**Work to complete**
Copy out the entries that follow, exactly as written.
--*--
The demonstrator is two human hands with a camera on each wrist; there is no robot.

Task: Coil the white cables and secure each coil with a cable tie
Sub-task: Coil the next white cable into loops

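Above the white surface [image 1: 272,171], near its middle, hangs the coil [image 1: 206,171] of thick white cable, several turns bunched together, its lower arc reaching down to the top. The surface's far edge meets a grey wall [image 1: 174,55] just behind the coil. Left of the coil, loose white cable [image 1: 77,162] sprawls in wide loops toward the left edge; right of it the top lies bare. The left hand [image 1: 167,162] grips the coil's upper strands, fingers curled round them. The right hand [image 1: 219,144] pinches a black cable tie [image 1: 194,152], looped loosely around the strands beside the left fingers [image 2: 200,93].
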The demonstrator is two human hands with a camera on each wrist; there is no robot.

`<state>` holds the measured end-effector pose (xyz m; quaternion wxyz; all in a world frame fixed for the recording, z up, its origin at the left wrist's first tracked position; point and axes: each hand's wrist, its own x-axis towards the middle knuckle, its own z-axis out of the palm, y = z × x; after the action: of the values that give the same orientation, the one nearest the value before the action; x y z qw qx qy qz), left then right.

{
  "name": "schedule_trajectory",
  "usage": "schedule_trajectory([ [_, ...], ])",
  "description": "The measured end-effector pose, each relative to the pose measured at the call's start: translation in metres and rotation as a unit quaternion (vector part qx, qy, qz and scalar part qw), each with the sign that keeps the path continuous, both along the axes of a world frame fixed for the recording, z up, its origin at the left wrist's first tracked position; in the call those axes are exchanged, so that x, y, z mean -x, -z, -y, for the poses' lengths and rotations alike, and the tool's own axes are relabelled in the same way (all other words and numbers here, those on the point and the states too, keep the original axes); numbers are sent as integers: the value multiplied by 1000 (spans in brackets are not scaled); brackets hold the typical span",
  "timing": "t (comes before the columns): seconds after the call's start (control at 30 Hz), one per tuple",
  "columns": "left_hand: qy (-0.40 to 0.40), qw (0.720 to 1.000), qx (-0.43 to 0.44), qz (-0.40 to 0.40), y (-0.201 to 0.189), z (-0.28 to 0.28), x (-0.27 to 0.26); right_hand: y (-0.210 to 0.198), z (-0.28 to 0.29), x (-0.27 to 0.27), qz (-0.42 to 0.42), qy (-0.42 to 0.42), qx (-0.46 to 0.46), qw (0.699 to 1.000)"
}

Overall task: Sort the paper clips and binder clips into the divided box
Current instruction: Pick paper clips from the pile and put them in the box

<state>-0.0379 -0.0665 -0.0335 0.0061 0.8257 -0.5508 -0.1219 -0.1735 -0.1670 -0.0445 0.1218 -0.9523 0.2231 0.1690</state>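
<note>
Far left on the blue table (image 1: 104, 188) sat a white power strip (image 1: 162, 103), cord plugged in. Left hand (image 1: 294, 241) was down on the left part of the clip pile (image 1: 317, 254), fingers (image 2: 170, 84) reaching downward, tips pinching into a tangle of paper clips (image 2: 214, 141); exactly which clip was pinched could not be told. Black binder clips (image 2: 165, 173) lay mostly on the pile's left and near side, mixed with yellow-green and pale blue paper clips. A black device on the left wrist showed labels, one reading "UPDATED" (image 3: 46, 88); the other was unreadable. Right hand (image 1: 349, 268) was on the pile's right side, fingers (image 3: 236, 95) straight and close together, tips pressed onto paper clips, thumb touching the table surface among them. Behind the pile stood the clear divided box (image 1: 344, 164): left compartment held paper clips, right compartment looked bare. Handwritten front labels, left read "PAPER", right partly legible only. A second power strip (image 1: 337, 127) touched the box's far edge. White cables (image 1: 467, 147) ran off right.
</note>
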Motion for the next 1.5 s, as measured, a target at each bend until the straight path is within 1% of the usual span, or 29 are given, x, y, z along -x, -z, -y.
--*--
**Task solution**
The demonstrator is two human hands with a camera on each wrist; there is no robot.

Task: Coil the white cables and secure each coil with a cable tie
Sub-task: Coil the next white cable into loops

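Above the white surface [image 1: 272,171], near its middle, hangs the coil [image 1: 206,171] of thick white cable, several turns bunched together, its lower arc reaching down to the top. The surface's far edge meets a grey wall [image 1: 174,55] just behind the coil. Left of the coil, loose white cable [image 1: 77,162] sprawls in wide loops toward the left edge; right of it the top lies bare. The left hand [image 1: 167,162] grips the coil's upper strands, fingers curled round them. The right hand [image 1: 219,144] pinches a black cable tie [image 1: 194,152], looped loosely around the strands beside the left fingers [image 2: 200,93].
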The demonstrator is two human hands with a camera on each wrist; there is no robot.

`<state>` holds the measured end-effector pose (xyz m; quaternion wxyz; all in a world frame fixed for the recording, z up, its origin at the left wrist's first tracked position; point and axes: each hand's wrist, its own x-axis towards the middle knuckle, its own z-axis out of the palm, y = z × x; after the action: of the values that give the same orientation, the one nearest the value before the action; x y z qw qx qy qz), left then right.

{
  "name": "schedule_trajectory",
  "usage": "schedule_trajectory([ [_, ...], ])",
  "description": "The measured end-effector pose, each relative to the pose measured at the call's start: translation in metres and rotation as a unit quaternion (vector part qx, qy, qz and scalar part qw), each with the sign that keeps the path continuous, both along the axes of a world frame fixed for the recording, z up, its origin at the left wrist's first tracked position; in the call those axes are exchanged, so that x, y, z mean -x, -z, -y, for the poses' lengths and rotations alike, and the tool's own axes are relabelled in the same way (all other words and numbers here, those on the point and the states too, keep the original axes); numbers are sent as integers: the value multiplied by 1000 (spans in brackets are not scaled); brackets hold the typical span",
  "timing": "t (comes before the columns): seconds after the call's start (control at 30 Hz), one per tuple",
  "columns": "left_hand: qy (-0.40 to 0.40), qw (0.720 to 1.000), qx (-0.43 to 0.44), qz (-0.40 to 0.40), y (-0.201 to 0.189), z (-0.28 to 0.28), x (-0.27 to 0.26); right_hand: y (-0.210 to 0.198), z (-0.28 to 0.29), x (-0.27 to 0.27), qz (-0.42 to 0.42), qy (-0.42 to 0.42), qx (-0.46 to 0.46), qw (0.699 to 1.000)"
}

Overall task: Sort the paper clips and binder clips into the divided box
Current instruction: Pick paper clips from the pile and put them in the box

<state>-0.0379 -0.0665 -0.0335 0.0061 0.8257 -0.5508 -0.1219 -0.1735 -0.1670 -0.0445 0.1218 -0.9523 0.2231 0.1690</state>
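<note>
Far left on the blue table (image 1: 104, 188) sat a white power strip (image 1: 162, 103), cord plugged in. Left hand (image 1: 294, 241) was down on the left part of the clip pile (image 1: 317, 254), fingers (image 2: 170, 84) reaching downward, tips pinching into a tangle of paper clips (image 2: 214, 141); exactly which clip was pinched could not be told. Black binder clips (image 2: 165, 173) lay mostly on the pile's left and near side, mixed with yellow-green and pale blue paper clips. A black device on the left wrist showed labels, one reading "UPDATED" (image 3: 46, 88); the other was unreadable. Right hand (image 1: 349, 268) was on the pile's right side, fingers (image 3: 236, 95) straight and close together, tips pressed onto paper clips, thumb touching the table surface among them. Behind the pile stood the clear divided box (image 1: 344, 164): left compartment held paper clips, right compartment looked bare. Handwritten front labels, left read "PAPER", right partly legible only. A second power strip (image 1: 337, 127) touched the box's far edge. White cables (image 1: 467, 147) ran off right.
</note>
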Motion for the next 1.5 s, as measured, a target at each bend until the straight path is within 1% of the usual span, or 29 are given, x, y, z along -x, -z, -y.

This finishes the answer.